═══ DATA FOR PROCESSING ═══

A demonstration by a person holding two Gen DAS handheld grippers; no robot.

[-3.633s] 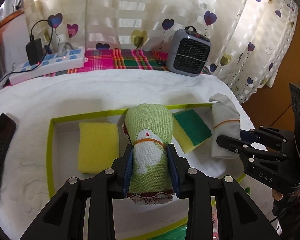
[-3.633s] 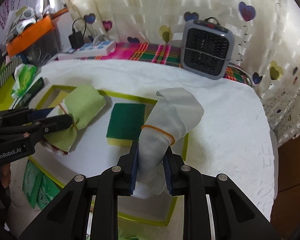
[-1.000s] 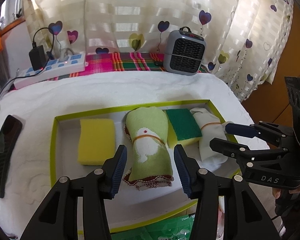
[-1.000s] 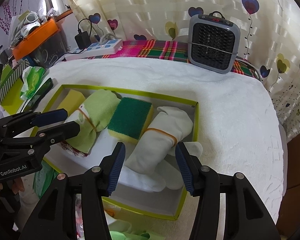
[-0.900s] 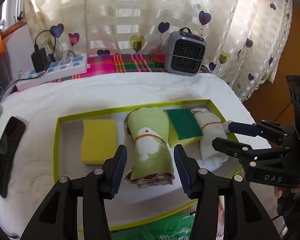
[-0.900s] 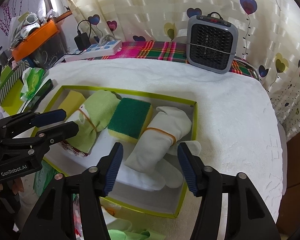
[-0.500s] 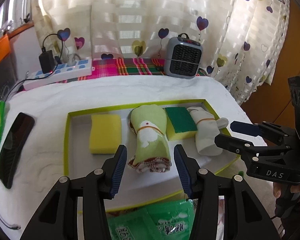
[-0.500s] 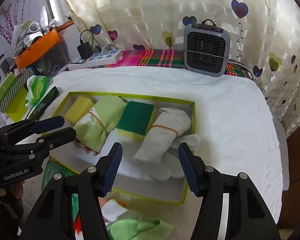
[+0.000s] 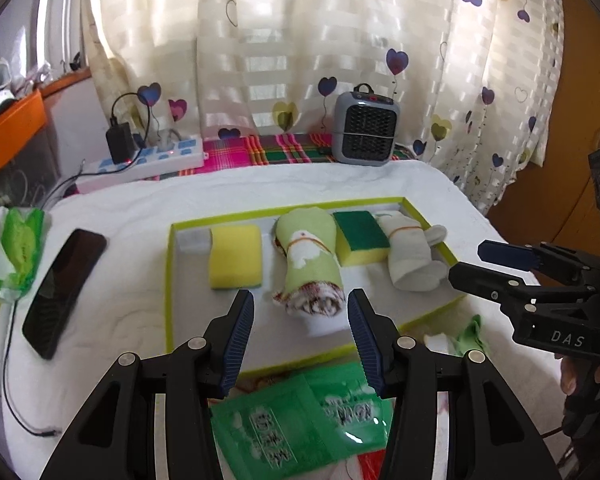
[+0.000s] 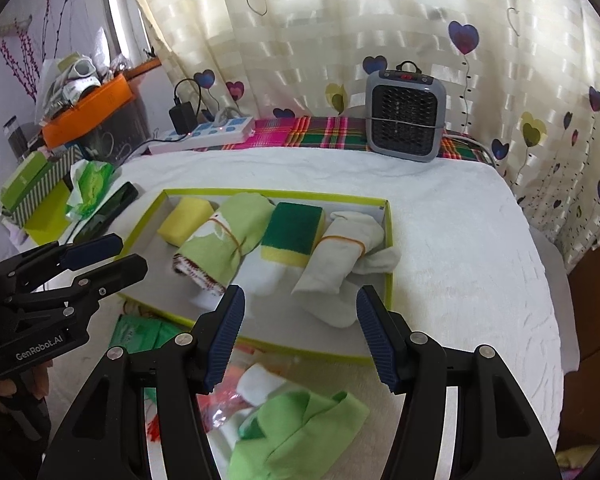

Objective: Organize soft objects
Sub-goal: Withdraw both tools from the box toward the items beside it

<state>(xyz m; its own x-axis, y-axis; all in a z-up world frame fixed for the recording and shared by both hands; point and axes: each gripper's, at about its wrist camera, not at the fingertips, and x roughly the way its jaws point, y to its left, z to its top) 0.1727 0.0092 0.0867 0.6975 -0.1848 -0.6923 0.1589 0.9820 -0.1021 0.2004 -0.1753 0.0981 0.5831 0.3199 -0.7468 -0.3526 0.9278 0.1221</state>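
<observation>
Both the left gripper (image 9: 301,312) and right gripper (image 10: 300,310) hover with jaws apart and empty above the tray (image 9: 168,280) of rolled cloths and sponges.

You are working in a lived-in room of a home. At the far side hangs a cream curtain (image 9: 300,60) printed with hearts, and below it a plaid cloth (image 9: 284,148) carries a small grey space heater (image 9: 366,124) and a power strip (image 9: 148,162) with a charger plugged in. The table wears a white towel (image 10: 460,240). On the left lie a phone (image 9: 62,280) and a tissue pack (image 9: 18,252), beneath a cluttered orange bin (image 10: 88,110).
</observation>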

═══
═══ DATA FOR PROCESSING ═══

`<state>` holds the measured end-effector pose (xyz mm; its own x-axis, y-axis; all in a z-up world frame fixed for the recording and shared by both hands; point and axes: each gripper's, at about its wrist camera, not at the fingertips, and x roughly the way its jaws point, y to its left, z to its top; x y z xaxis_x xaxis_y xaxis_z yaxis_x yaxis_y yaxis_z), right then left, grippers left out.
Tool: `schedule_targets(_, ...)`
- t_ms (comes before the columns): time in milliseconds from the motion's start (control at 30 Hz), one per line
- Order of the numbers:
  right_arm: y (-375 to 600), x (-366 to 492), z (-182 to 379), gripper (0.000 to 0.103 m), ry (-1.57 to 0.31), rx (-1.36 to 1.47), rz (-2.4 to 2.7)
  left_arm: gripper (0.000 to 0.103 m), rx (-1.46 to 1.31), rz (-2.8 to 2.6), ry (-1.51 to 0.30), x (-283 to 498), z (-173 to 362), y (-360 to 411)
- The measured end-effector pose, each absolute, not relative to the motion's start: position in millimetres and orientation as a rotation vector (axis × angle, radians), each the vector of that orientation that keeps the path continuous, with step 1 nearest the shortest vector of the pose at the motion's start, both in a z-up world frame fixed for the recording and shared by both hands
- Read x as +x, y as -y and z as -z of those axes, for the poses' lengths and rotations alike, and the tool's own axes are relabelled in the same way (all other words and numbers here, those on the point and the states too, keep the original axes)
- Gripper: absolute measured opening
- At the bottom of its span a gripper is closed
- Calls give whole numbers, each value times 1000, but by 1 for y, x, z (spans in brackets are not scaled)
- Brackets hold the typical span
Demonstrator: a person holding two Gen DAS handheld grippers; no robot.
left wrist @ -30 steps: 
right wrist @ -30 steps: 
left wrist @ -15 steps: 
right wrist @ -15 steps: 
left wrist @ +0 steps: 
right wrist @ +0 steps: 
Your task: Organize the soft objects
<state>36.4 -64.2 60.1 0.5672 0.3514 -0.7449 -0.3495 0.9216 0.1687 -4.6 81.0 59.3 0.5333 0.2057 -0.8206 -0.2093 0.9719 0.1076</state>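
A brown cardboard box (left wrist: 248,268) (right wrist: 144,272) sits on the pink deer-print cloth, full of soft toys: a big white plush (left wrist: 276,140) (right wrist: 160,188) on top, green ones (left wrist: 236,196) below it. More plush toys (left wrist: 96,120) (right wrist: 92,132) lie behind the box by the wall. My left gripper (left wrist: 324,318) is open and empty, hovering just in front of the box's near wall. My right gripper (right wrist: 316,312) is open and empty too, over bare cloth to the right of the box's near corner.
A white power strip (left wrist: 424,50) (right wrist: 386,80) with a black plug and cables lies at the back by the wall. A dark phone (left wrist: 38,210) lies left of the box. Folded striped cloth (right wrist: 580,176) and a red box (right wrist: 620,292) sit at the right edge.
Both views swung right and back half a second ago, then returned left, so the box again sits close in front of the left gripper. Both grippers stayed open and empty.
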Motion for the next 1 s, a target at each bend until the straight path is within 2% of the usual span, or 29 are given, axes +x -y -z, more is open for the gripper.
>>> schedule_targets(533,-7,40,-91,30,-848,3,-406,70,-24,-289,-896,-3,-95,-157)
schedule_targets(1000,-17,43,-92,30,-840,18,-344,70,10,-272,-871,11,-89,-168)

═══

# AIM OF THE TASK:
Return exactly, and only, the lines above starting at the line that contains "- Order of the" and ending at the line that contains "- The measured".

# WRITTEN RESPONSE:
- Order of the numbers:
  right_arm: y (-375 to 600), x (-366 to 492), z (-182 to 379), gripper (0.000 to 0.103 m), ry (-1.57 to 0.31), rx (-1.36 to 1.47), rz (-2.4 to 2.7)
  left_arm: gripper (0.000 to 0.103 m), rx (-1.46 to 1.31), rz (-2.8 to 2.6), ry (-1.51 to 0.30), x (-283 to 498), z (-173 to 362), y (-360 to 411)
- The measured end-effector pose, each absolute, not relative to the motion's start: position in millimetres and orientation as a rotation vector (axis × angle, radians), each the vector of that orientation that keeps the path continuous, with step 1 nearest the shortest vector of the pose at the motion's start, both in a z-up world frame fixed for the recording and shared by both hands

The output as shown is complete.